Your objective =
Quote exactly the lines spanning from the top of the data below to the line that contains "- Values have", including both.

Provided data =
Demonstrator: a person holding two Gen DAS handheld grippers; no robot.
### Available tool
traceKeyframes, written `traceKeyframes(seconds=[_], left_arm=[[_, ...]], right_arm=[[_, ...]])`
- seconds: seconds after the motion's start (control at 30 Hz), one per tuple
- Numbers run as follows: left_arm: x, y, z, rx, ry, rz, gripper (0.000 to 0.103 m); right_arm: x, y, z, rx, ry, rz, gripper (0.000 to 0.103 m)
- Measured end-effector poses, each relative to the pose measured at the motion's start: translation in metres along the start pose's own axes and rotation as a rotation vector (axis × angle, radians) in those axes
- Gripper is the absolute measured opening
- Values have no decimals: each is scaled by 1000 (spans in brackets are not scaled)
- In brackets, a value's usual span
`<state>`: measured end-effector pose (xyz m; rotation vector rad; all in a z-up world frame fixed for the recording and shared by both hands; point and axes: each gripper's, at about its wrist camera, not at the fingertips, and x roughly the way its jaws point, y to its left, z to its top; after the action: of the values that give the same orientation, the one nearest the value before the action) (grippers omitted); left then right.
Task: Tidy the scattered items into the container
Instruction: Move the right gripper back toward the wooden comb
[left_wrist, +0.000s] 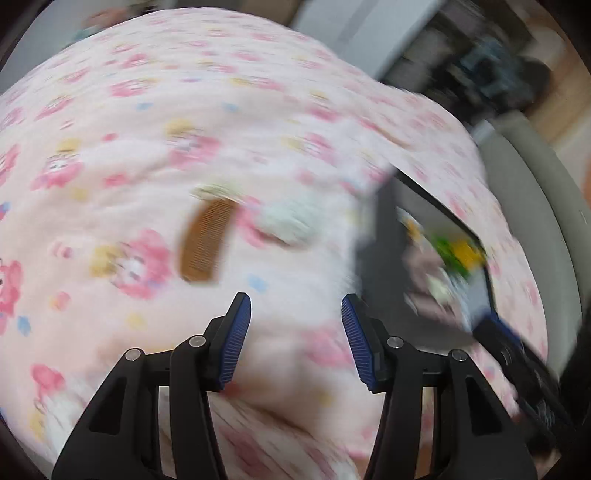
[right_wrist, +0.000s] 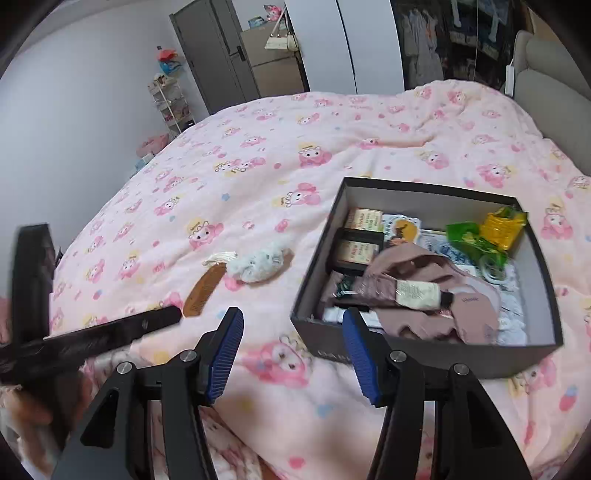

Response =
Demonstrator: a person holding two Gen DAS handheld grippers; no robot.
### Available tool
traceKeyframes, written `traceKeyframes(seconds=[_], left_arm=[[_, ...]], right_arm=[[_, ...]])`
- seconds: seconds after the motion's start (control at 30 Hz), one per tuple
- Numbers run as follows: left_arm: x, y, z, rx, ry, rz, gripper (0.000 to 0.103 m); right_arm: x, y, z, rx, ry, rz, gripper (0.000 to 0.103 m)
- Measured end-effector poses, each relative to the pose measured at the motion's start: translation in metres along the start pose's own axes and rotation as a rotation vector (axis × angle, radians) in those axes
- Gripper is the absolute measured opening
- Values have no decimals: each is scaled by 1000 (spans in brackets are not scaled)

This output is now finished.